Monthly Payments This is what you can expect
to pay each month for the length of the mortgage term. A
payment made on a given date each month.
Semi Monthly Multiply the monthly payment
by 12 and divide the result by 24. Comparable to the Bi-Weekly
(26) and Weekly (52) options. Bi-Monthly
Calculated by multiplying the monthly payment by 13 and
dividing the result by 24.
Weekly
(52) Like the Bi-Weekly (26) option below dont
be fooled by the lower payment value stated. Review the
Calculate a Payment Calculator and compare this option
vs. the Weekly (48) option.
Weekly (48) Calculated by either dividing
the yearly monthly payment total by 48 or multiplying
the monthly payment by 13 and dividing the result by 52.
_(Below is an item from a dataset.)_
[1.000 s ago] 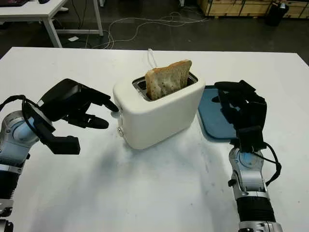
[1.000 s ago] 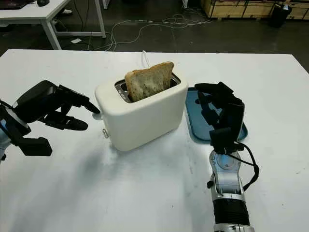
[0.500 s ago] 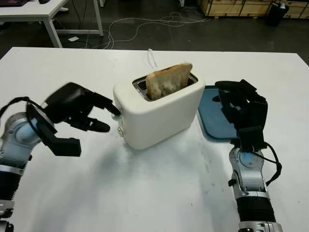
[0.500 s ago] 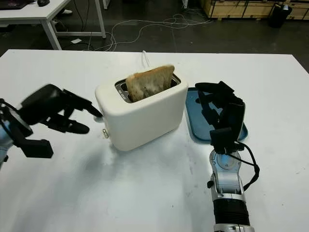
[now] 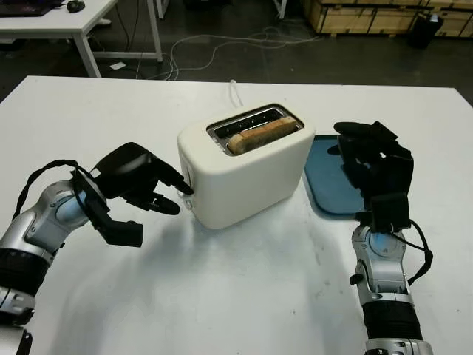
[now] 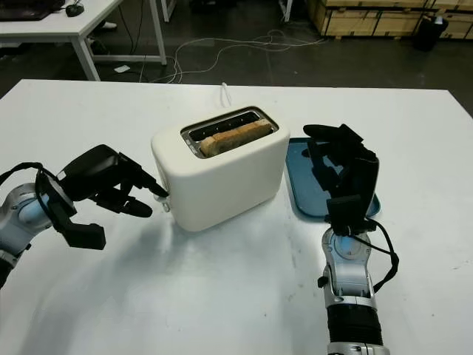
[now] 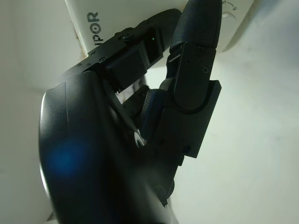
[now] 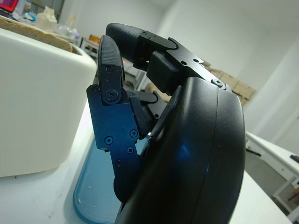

Either way the payment to be made every 7 days will be
the same. Like the Bi-Weekly (24) this option lowers the
total interest paid and the amortization.
Bi
- Weekly (26) This payment is calculated by dividing
your yearly monthly payment total by 26 weeks. Review
the Calculate a Payment Calculator and note that the difference
between this option and the monthly option is minimal.
This lower Bi-Weekly (26) amount vs. the Bi-Weekly (24)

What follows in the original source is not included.